Two with billions of dollars in the West are among those who have been preparing to shield their fortunes, they added.
“Law firms have been working in overdrive,” one said.
Financial transparency campaigners say even more Russian money flows into British tax havens, including the Cayman Islands and the British Virgin Islands, than into London.
But the British government has not said if, or how, it will force this network to disclose the true owners of assets.
Roman Borisovich, a former Moscow investment banker who is now an anti-corruption campaigner, said because London was the biggest centre of Russian money in the West the British government needed to do much more.
“The UK is a weakest link letting down the entire Western alliance’s effort,” Borisovich said, adding that the measures announced so far “are not even remotely sufficient”.
Mikhail Khodorkovsky, who was once Russia’s richest man but who fell foul of the Kremlin, also said Britain and the United States need to take tougher measures to stop Russian money gaining political influence in Washington or London.
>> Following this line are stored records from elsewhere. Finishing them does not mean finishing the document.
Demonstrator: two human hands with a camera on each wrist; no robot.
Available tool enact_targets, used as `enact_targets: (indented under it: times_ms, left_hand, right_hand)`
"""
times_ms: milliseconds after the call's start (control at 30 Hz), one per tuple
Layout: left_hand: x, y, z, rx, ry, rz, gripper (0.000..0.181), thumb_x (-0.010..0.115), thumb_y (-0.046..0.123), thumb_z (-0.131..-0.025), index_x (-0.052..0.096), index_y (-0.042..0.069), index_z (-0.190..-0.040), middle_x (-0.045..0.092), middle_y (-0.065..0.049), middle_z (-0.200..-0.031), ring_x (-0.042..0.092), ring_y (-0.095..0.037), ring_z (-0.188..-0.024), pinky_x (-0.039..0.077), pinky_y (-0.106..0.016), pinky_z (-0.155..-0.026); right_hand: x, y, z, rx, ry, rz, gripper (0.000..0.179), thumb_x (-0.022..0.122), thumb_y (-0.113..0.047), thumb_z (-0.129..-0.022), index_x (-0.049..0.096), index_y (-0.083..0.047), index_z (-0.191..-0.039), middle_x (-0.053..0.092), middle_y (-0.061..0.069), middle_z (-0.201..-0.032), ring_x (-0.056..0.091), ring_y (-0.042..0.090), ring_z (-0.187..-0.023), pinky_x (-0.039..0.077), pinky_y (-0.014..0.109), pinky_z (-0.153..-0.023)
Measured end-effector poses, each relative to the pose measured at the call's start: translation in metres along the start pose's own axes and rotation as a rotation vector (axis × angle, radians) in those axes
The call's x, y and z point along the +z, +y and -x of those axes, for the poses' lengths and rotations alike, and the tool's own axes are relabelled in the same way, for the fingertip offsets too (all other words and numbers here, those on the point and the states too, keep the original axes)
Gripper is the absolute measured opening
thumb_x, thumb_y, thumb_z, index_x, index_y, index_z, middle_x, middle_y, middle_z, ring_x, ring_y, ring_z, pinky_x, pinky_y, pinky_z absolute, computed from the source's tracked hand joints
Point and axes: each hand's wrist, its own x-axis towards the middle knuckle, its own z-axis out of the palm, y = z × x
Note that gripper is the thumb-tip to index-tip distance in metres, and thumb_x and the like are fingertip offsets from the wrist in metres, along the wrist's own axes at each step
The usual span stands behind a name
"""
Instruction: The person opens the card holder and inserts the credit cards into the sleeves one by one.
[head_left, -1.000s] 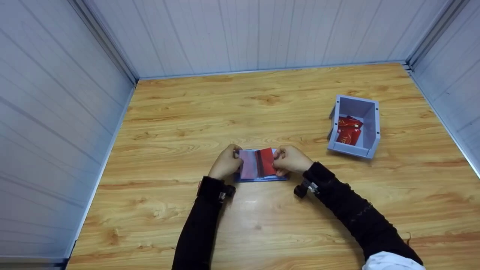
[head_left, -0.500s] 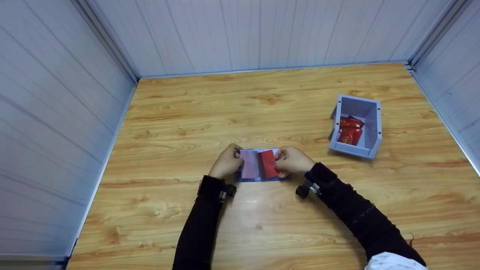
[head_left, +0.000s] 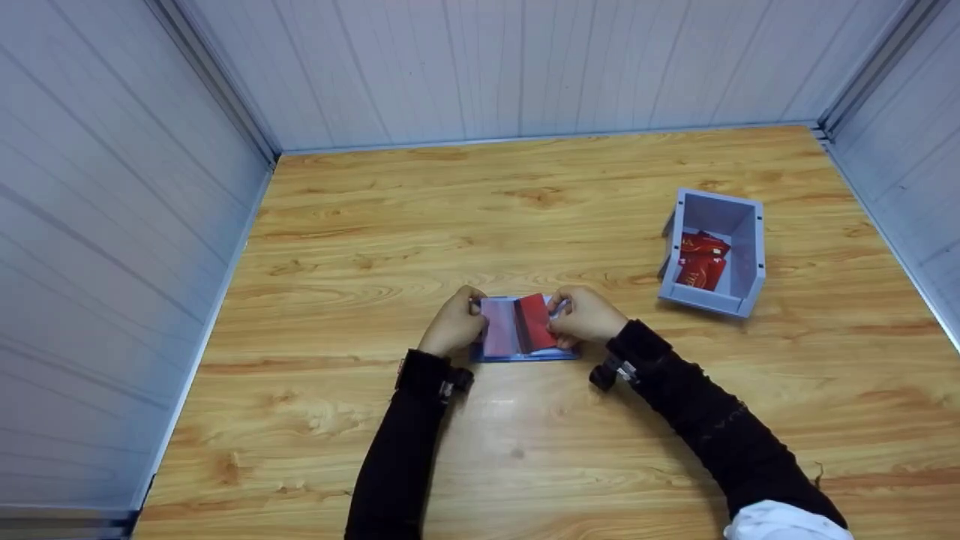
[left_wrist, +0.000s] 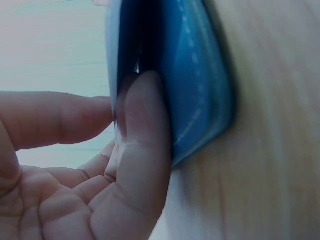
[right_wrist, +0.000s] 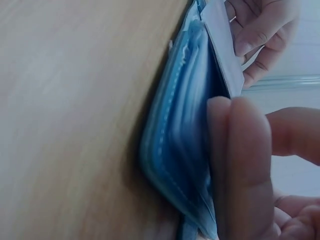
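Observation:
An open blue card holder (head_left: 525, 358) with clear plastic sleeves lies on the table, its stitched cover (left_wrist: 192, 95) close up in the left wrist view. My left hand (head_left: 456, 322) pinches the left sleeve page (head_left: 499, 327) between thumb and a finger behind it. On the other side, my right hand (head_left: 589, 313) pinches the right edge of a red card (head_left: 538, 321) with a dark stripe. The card tilts slightly, its striped side against the sleeve page. In the right wrist view, the right fingers (right_wrist: 247, 150) hide part of the holder's inside.
A grey plastic bin (head_left: 709, 301) stands at the right of the wooden table (head_left: 375, 240), with several red cards (head_left: 701, 271) inside. Pale panel walls (head_left: 487, 67) enclose the table at the back and both sides.
The right hand with the red card dipped slightly toward the person, then rose again, the card tilting more now. The left hand keeps its pinch in nearly the same place.

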Motion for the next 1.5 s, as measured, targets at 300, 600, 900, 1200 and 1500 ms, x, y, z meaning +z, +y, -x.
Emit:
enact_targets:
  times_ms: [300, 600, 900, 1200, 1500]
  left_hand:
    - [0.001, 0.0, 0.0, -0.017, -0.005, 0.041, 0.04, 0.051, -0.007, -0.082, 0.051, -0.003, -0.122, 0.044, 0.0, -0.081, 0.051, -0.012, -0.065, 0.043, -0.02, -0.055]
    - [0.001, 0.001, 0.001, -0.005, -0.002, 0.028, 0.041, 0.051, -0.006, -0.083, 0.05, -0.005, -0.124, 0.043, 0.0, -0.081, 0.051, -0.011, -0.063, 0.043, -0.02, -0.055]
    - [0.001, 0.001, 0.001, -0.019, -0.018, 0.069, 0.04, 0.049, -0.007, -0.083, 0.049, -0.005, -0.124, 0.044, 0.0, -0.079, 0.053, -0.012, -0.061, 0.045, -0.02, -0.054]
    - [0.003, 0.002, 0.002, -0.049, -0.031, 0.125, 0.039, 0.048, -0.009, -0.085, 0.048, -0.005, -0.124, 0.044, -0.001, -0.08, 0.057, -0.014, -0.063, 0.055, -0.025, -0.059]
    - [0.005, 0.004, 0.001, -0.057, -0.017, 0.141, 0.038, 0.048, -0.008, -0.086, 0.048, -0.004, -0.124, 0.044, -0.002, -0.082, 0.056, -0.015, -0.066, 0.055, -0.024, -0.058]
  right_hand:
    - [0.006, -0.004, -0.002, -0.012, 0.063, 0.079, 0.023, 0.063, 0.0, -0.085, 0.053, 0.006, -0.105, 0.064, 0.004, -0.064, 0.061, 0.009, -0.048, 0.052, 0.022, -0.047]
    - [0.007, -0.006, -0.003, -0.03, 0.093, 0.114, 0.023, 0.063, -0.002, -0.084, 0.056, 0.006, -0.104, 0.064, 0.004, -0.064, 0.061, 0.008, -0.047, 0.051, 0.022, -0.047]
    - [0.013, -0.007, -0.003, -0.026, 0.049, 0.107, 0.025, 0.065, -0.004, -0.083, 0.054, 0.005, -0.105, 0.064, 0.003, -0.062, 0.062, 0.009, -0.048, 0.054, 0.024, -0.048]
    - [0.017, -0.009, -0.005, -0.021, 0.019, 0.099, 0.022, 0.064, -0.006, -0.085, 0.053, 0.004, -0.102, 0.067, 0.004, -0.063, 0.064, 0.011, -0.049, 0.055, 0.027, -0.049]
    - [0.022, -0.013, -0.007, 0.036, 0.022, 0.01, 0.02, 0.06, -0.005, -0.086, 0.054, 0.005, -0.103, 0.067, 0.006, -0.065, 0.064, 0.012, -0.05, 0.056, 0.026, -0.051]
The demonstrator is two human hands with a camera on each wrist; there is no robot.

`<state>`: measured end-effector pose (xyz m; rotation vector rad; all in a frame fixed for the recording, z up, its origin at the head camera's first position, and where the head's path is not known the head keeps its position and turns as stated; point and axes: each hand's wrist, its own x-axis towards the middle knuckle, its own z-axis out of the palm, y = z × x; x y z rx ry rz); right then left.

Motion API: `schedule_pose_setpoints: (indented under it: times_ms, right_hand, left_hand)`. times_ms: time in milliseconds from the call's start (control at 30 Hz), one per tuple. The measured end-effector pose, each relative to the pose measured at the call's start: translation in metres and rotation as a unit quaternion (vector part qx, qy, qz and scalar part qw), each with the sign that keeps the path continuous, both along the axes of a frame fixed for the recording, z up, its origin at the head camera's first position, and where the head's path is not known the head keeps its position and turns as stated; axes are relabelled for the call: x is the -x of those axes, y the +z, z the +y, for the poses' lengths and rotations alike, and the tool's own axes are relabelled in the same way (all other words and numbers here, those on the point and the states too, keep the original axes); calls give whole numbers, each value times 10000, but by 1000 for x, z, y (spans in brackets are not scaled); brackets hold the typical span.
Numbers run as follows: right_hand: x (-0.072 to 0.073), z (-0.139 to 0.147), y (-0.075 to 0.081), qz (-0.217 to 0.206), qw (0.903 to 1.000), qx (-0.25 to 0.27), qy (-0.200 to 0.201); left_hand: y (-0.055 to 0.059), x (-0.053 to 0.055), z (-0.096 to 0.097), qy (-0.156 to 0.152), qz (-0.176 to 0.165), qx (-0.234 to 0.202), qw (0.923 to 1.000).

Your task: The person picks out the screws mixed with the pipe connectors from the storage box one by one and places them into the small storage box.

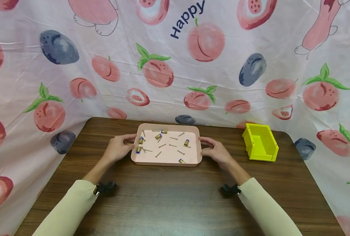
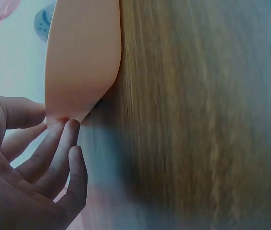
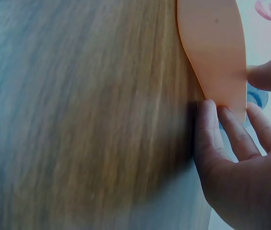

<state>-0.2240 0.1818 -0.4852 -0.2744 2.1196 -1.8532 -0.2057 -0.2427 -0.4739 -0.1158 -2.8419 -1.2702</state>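
A shallow pink tray [image 1: 165, 164] lies on the wooden table, towards its far edge. Inside it are scattered several screws [image 1: 173, 138] and several brass fittings [image 1: 186, 143], some with blue ends. My left hand [image 1: 118, 148] holds the tray's left end. In the left wrist view, the thumb is at the rim of the tray [image 2: 85, 52] and the fingertips touch the outer wall lower down. At the opposite end, my right hand [image 1: 217, 152] grips the tray in the same way; its thumb meets the rim and its fingers touch the lower wall [image 3: 212, 52] in the right wrist view.
A yellow plastic bin [image 1: 262, 156] stands on the right side of the table [image 1: 175, 200], apart from the right hand. Behind and beside the table hangs a fruit-printed cloth [image 1: 169, 108]. Both wrists wear a black camera mount [image 1: 105, 187].
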Motion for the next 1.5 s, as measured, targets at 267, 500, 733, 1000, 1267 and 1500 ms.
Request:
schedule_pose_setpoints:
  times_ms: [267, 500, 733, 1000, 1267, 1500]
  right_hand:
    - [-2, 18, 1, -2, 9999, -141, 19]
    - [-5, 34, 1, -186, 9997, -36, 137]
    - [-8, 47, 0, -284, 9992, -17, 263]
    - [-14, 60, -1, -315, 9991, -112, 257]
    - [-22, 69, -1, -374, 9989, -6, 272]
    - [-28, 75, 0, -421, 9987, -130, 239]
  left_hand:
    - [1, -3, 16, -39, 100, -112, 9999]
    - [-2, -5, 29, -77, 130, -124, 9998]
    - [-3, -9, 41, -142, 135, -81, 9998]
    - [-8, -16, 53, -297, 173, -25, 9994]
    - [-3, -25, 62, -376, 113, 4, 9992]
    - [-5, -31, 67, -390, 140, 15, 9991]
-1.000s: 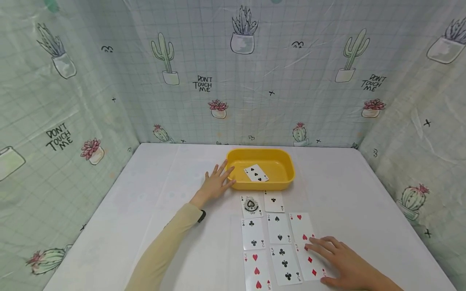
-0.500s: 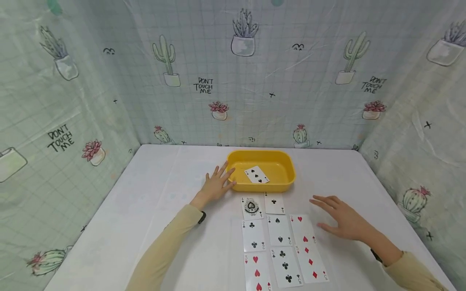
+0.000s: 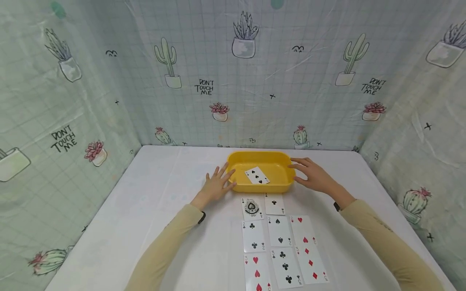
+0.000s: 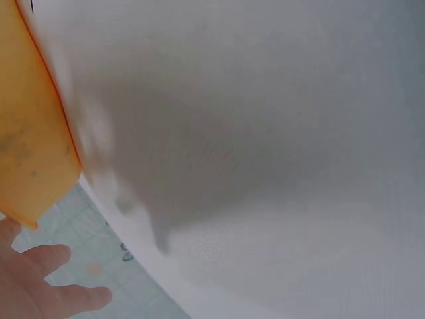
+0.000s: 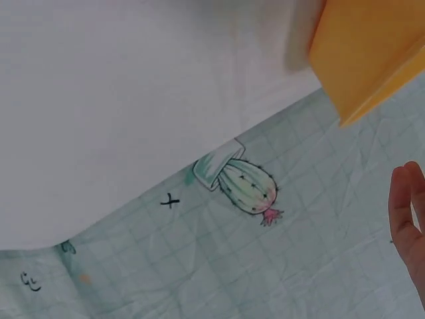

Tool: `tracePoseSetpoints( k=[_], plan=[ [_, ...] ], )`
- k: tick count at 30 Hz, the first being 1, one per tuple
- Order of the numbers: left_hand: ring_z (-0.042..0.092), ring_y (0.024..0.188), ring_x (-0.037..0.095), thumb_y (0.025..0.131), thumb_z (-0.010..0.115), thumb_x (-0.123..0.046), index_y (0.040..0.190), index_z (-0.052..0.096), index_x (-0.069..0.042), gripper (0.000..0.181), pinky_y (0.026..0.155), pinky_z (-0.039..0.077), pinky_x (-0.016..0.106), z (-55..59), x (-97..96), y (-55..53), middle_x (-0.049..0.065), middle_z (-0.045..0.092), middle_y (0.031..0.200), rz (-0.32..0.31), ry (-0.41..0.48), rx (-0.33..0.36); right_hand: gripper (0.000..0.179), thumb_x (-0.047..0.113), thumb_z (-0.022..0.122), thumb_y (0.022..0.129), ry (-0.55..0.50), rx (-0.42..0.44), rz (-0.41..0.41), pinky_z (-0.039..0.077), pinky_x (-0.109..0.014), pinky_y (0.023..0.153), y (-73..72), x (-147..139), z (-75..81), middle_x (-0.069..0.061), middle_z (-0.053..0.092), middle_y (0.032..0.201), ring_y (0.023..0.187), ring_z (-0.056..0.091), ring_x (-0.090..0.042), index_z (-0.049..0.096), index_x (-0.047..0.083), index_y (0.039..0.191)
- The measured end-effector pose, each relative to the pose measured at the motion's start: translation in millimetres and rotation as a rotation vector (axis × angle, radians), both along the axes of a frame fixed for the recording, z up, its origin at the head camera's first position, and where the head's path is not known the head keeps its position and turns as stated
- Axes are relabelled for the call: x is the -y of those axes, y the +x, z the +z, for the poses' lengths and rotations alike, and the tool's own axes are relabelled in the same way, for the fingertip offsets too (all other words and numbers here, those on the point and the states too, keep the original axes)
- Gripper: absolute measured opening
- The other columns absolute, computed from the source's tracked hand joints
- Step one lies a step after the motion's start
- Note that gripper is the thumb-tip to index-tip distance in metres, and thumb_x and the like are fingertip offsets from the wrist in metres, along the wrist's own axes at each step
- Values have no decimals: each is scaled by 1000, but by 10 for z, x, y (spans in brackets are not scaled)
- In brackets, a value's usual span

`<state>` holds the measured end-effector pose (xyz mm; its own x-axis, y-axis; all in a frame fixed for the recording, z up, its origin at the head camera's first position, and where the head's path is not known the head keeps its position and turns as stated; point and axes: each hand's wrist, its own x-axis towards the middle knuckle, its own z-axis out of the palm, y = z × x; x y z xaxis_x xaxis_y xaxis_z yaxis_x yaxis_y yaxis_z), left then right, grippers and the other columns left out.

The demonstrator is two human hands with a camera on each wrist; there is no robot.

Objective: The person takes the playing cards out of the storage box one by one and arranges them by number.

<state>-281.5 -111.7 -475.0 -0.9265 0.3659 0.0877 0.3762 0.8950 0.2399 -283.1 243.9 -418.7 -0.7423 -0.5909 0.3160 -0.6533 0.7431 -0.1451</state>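
Note:
A yellow tray [image 3: 261, 188] stands toward the back of the white table, with one spade card [image 3: 257, 175] lying tilted inside. My left hand [image 3: 215, 186] has its fingers spread, fingertips at the tray's left rim. At the opposite rim is my right hand [image 3: 312, 175], its fingers slightly bent and reaching over the edge. The right wrist view shows those fingers [image 5: 404, 203] a little way off the tray's corner. In front of the tray lie the ace of spades [image 3: 252, 208] and ace of clubs [image 3: 274, 204], face up.
Nearer me lie the two of clubs [image 3: 253, 235], two of spades [image 3: 279, 231], two of hearts [image 3: 300, 228], three of hearts [image 3: 251, 268], three of clubs [image 3: 285, 275] and three of diamonds [image 3: 316, 266]. A cactus-print cloth [image 3: 273, 81] surrounds the white table [image 3: 174, 173].
My right hand has left the three of diamonds and moved forward, then left, to the tray's right rim. The left hand, tray and cards have stayed in place.

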Motion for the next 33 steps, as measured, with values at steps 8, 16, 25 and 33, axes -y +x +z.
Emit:
tracePoseSetpoints(
  k=[8,16,25,33],
  plan=[
    [17,135,41,90,33,-55,141,25,-28,58,97,19,68,27,2,-4,1,8,152,-3,-16,-2,49,26,66,80,119,83,-15,37,-52,95,-390,413,-73,-11,44,134,119,41,-33,52,9,123],
    [14,136,40,90,30,-57,142,21,-31,59,98,18,68,0,-4,-18,0,5,152,-1,-32,15,61,33,69,76,175,127,-4,31,-54,100,-593,611,-190,-13,42,136,125,35,-35,47,10,128],
    [14,136,39,90,31,-57,142,22,-30,59,98,18,68,2,-14,-18,0,5,152,-1,-16,10,73,41,70,72,218,266,46,27,-51,104,-679,795,-305,-10,32,144,130,28,-35,42,14,133],
    [15,136,39,90,32,-55,142,23,-29,59,97,18,68,-23,-19,-27,0,5,152,2,-8,5,70,38,68,76,338,301,-2,27,-53,104,-693,962,-390,-4,29,146,132,27,-31,36,22,137]
  ],
)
“If you say you are putting three oligarchs under sanctions, tell Putin that he is a bad man and prevent him shopping in Milan, then Putin will simply laugh,” he said.
TOUGHER MEASURES
Unlike after Russia’s annexation of Crimea in 2014 or a nerve agent attack blamed on Russia in southern England in 2018, British officials say this time is very different.
“Our clear intention is to choke off Russians’ use of London as a place to keep or raise money,” one told Reuters.
Britain will announce more sanctions, including against high-profile individuals and businesses, they said, adding that the size of the team involved in putting them in place has trebled in two months.
Some British lawmakers, Russian businessmen, and anti-corruption campaigners are sceptical about stopping Russian money moving in London’s housing, financial and energy markets.
Liz Truss, the foreign minister, told lawmakers in a private meeting last week that London law firms are delaying efforts to implement sanctions against Russian oligarchs, according to Ben Bradshaw, a member of the opposition Labour Party.
Even if accounts could be traced, a big obstacle for British sanctions officials seeking to freeze individual accounts held by Russian billionaires could be the multi-layered system of trusts through which most hold their private wealth.
“I think most of them have already transferred their accounts just to make sure they do not fall under sanctions,” Sergei Aleksashenko, a former deputy chairman of the Russian Central Bank now in exile in the United States after falling out with Putin’s government.
However, Britain’s decision to ban commercial flights, including Aeroflot, and all Russian private jets will have a dramatic impact, said Chris Weafer, a director of Moscow-based consultancy Macroadvisory and a long-time British member of Russia’s investment community.
Russia responded with a ban on British airlines.
“The Aeroflot ban has put the final nail in what was Londongrad,” Weafer said, pointing to the number of Russian children at school in Britain and the use of London’s medical facilities by Russians, as well as its world-renowned shops.